Arnie knew that if he answered this question, the telephone call would be over, and so, most likely, his investigation. “I’d
just like you to forward a short message to him. Can you do that?”

“No. He’s not interested.”

“He will be, I promise. Tell him I stole his picture of Step-pin’ Pretty.”

“You what?”

“You heard me. I’ve just come from his house up in Bel-Air, big old gated thing. Still, his staff seemed very impressed with
my badge and let me right in.”

“So you stole… ?”

“Steppin’ Pretty, framed on his office wall. You got that? Write it down.”

“All right, but what is it?”

“A horse. Just tell him. He’s still got my number, but I’ll hold a minute.”

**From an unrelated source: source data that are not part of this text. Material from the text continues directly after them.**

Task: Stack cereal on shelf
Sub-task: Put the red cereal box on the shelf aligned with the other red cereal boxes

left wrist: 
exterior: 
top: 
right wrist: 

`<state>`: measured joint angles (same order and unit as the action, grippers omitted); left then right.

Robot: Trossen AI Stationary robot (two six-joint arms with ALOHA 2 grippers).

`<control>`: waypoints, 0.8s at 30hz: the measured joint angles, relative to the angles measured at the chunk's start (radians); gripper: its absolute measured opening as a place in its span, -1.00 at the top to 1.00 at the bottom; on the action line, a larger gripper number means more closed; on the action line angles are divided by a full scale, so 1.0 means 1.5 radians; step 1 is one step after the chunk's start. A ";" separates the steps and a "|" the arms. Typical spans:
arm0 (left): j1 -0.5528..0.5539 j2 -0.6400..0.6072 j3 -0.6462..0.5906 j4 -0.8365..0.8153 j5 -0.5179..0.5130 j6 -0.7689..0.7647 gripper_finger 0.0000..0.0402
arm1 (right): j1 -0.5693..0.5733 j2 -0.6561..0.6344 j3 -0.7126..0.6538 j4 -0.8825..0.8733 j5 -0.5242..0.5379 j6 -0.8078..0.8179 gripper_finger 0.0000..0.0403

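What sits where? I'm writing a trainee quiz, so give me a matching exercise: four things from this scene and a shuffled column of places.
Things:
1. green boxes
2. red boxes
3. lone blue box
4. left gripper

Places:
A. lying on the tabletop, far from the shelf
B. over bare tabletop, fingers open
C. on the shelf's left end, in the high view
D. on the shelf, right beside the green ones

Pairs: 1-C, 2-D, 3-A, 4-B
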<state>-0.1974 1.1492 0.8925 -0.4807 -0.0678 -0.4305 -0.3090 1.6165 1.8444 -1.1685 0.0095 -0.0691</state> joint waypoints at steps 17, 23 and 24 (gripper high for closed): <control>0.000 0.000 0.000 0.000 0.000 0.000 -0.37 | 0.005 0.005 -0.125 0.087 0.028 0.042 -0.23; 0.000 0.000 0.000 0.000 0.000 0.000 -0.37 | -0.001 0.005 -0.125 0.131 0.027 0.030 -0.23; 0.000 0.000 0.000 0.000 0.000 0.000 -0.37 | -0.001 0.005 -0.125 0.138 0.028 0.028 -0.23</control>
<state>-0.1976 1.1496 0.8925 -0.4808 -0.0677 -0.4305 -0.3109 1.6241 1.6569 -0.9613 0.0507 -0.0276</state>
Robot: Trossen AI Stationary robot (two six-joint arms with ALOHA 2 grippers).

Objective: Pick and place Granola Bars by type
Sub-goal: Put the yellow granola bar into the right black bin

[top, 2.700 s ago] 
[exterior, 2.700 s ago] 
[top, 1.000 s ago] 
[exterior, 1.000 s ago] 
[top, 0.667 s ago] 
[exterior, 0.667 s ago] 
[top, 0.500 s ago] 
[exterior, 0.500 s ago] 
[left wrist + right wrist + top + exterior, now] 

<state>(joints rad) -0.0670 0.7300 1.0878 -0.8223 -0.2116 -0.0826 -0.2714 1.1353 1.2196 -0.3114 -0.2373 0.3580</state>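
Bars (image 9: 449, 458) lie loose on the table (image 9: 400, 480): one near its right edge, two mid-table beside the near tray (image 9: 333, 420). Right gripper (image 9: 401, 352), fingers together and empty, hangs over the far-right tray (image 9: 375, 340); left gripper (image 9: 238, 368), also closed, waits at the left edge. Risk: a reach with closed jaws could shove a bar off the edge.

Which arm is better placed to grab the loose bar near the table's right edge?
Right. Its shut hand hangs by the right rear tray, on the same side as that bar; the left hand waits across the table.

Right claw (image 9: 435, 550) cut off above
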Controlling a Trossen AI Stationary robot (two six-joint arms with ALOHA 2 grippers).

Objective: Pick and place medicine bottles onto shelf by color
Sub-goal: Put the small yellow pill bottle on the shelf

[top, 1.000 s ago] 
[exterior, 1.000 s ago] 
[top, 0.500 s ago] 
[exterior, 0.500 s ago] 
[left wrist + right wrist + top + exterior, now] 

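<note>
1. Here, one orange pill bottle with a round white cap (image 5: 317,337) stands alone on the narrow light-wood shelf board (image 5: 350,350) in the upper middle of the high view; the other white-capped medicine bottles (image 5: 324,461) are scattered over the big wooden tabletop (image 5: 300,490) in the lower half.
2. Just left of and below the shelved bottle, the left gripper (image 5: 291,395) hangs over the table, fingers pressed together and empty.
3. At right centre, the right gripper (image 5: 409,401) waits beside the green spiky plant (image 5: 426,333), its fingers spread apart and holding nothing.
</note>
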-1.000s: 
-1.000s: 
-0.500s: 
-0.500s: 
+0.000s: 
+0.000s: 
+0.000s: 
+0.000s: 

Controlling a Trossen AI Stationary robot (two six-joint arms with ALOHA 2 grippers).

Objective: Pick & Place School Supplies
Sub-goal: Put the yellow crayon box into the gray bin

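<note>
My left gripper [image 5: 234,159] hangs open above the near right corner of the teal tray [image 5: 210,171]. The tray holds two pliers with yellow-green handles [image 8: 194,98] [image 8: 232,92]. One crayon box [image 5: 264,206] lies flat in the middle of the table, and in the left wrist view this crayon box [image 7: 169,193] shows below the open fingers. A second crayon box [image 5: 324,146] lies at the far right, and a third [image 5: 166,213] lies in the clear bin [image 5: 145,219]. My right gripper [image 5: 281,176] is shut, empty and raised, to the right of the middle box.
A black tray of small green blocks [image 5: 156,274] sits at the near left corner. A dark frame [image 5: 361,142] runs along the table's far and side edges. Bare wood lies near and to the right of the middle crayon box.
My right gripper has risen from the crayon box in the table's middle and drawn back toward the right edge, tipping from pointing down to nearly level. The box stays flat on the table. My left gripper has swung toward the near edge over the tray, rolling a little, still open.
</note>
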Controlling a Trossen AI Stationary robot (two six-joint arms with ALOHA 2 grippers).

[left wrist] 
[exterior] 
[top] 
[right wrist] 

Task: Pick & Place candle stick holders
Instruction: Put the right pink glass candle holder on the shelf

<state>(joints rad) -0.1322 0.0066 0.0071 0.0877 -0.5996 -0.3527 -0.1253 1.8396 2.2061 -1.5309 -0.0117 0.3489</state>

This time, when Grant came on feigning a fit of high dudgeon, Arnie demanded that busy or no, he should come out right now,
alone and in person, and meet him at the bar at Houston’s.

“You’ve got no business ordering me around,” the anchor said in a voice puffed with self-righteous anger. “If you in fact
entered my home under false pretenses as you say, I’ll bring the police down with me and have you arrested.”

“I don’t think you’ll want to do that, sir. It would be better if we just talked.”

•    •    •

In person, Grant did not appear as imposing as he did on the air, although he was still an instantly recognizable face to
everyone in the restaurant. He was shorter, for one thing, and without makeup looked weary and very much older than Arnie,
though they were close to the same age. Still, it was cocktail time in LA, and Grant had to run a gauntlet of groupies and
well-wishers before Arnie, at the far end of the bar, finally got his attention by holding up his badge. Since he was Peter
Grant, there was no problem seating them so early in a far private corner of the main dining room, where no one else had yet
been seated.

He began aggressively enough, his usual style. “You’ve got a hell of a lot of sand trying to pull whatever crap this is. I
don’t think you fully understand who you’re dealing with.”

His back to the corner, Arnie faced the humming room. He came forward to within six inches of Grant’s face, his elbows on
the table. “I’m dealing with a murderer,” he said.

Grant threw his head back in histrionic indignation. “That’s the most absurd accusation I’ve ever heard.”